A Medieval Potion Proves Its Worth as an Effective Bacteria Killer

Bald's eyesalve recipe, as found in an early Anglo-Saxon medical text.  (Image: University of Warwick)
Bald's eyesalve recipe, as found in an early Anglo-Saxon medical text. (Image: University of Warwick)

A 1,000-year-old recipe to treat eye infections could lead to an unorthodox way of combating antibiotic resistance.

Garlic, onion, wine, and a dash of bovine bile. It’s a veritable witch’s brew, but as a new Scientific Reports paper shows, this medieval recipe, called “Bald’s eyesalve,” is effective at staving off several nasty strains of bacteria, including those that have evolved to resistant antibiotics.

Indeed, the new paper, led by Freya Harrison from the School of Life Sciences at the University of Warwick, highlights an under-appreciated way of sourcing antibacterial compounds. Many previously effective antibiotic drugs no longer work, as germs are evolving new defences against them, so it’s important to develop alternative strategies. Medieval texts, while a seemingly weird source for medical information, could help in this regard.

“Plants have been used as medicines against infection for millennia, and we’ve only scratched the surface in understanding their true potential,” said Cassandra Quave, an ethnobotanist at Emory University who wasn’t involved in the new research. “This study is exciting because it demonstrates how mixtures of specific plant ingredients, such as those found in Bald’s eyesalve, can sometimes work better than individual components in fighting infection.”

Indeed, as the new research shows, the potency of Bald’s eyesalve couldn’t be whittled down to a single ingredient. For it to work, all ingredients had to be present, highlighting the importance of studying combinations of compounds.

The new study is a continuation of previous research conducted by Christina Lee from the School of English at the University of Nottingham. Lee had been studying Bald’s Leechbook, an early Anglo-Saxon medical textbook containing advice and recipes for medicines, lotions (or salves), and treatments. The book, written around 905 CE, was found in the British Library. Intrigued by Bald’s eyesalve, Lee, with the help from other experts, discovered that the lotion was surprisingly effective as an antibacterial compound against Staphylococcus aureus (MRSA) — a staph that can cause serious, and even fatal, infections.

The recreated Bald's eyesalve. (Image: University of Warwick)

For the new study, Harrison and her co-authors recreated the brew, testing it against five bacterial strains, including planktonic bacteria and biofilms, the latter being a complex bacterial colony often equipped with antibacterial-resistant attributes.
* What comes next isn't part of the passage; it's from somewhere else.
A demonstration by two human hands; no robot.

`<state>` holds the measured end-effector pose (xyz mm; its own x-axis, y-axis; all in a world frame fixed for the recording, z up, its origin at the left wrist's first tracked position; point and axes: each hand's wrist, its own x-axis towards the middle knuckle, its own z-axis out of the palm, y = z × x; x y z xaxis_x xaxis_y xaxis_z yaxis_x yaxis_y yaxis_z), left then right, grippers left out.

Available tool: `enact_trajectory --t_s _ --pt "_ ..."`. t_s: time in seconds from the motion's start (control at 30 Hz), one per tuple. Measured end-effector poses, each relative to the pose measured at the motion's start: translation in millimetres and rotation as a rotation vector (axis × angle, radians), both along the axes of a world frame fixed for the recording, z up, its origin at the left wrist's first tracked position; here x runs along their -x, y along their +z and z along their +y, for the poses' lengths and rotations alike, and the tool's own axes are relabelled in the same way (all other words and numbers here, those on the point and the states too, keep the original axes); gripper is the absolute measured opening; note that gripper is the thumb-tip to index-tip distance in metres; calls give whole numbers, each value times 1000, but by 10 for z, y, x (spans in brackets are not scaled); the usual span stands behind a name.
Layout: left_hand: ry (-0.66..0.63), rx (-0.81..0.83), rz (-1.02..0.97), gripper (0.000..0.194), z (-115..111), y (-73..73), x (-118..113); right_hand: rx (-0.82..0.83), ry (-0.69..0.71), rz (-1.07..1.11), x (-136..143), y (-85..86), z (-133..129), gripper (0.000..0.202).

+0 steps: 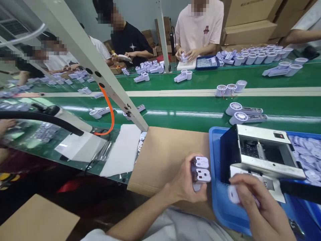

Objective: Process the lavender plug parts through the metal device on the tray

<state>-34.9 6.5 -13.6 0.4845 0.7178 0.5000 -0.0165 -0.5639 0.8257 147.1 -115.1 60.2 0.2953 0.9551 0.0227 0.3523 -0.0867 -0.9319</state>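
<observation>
The person's left hand (187, 182) is wrapped around a small stack of white plastic pieces (200, 170), holding them upright just over the sheet of cardboard (165, 157) that covers this part of the counter (190, 117). The right hand (255, 202) is closed on a little white round part (232, 194), pinched right at the front edge of a metal box-shaped machine (265, 155), which sits in a blue tray (220, 207). More pale parts are piled in the tray on the far right (309, 157). Further out on the green belt two white fan-looking gadgets (244, 113) lie side by side, with three round ones (229, 89) behind them. Across the belt a person in a light shirt (200, 28) and one in a black shirt (129, 42) each handle pieces of their own, well apart from the near hands. An orange cable (110, 113) loops down by the slanted frame post (82, 53).
</observation>
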Motion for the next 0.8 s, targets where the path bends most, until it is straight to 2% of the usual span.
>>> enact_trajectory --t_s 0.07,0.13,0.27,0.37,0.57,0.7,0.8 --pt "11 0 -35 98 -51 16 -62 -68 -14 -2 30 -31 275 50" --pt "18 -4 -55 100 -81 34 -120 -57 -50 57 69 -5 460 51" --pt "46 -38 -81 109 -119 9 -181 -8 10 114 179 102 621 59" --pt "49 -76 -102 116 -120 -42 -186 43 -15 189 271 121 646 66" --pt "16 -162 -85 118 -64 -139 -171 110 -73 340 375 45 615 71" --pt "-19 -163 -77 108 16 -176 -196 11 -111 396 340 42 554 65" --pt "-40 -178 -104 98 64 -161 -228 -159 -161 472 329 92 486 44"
Specifically, Bald’s eyesalve was applied to soft-tissue models of infection, including infections of Acinetobacter baumanii (often found in war wounds), Stenotrophomonas maltophilia (commonly linked to lung infections), Staphylococcus aureus (often linked to surgical infections), and Staphylococcus epidermidis (associated with infections like tonsillitis, scarlet fever, cellulitis, and rheumatic fever). These bacteria are also found in diabetic foot ulcers, and all have shown varying degrees of resistance to standard antibiotics.

Tests of Bald’s eyesalve demonstrated “promising antibacterial activity” against these bacteria, whether in planktonic or biofilm form, according to the paper. The medieval mixture wasn’t harmful to human cells or to mice, which is good news, as it suggests the compound could be reconstituted as an effective treatment for infections.

That a mixture of onion, garlic, wine, and bovine bile can work so well in this context is pretty amazing, and it’s clear the inventor of this brew was onto something. As to how it works, that now presents a bit of a mystery.

Garlic contains allicin, which, while effective against planktonic forms of bacteria, is not very effective at tackling biofilms, like the kind of bacteria seen in foot ulcers. Accordingly, the researchers say Bald’s eyesalve is the sum of its total parts.

“We have found the potent anti-biofilm activity of Bald’s eyesalve cannot be attributed to a single ingredient and requires the combination of all ingredients to achieve full activity,” wrote the researchers.

Indeed, the new research shows the importance of sourcing antibacterial compounds with multiple ingredients, as Harrison explained in a University of Warwick press release.

“Most antibiotics that we use today are derived from natural compounds, but our work highlights the need to explore not only single compounds but mixtures of natural products for treating biofilm infections,” explained Harrison. “We think that future discovery of antibiotics from natural products could be enhanced by studying combinations of ingredients, rather than single plants or compounds. In this first instance, we think this combination could suggest new treatments for infected wounds, such as diabetic foot and leg ulcers.”

This isn’t the first time that scientists have found value in old-timey medicines. Last year, Quave co-authored a paper investigating medical plants used during the U.S. Civil War. The remedies, found in a Confederate Civil War field guide, described three plant-based topical remedies, all of which exhibited antimicrobial potential.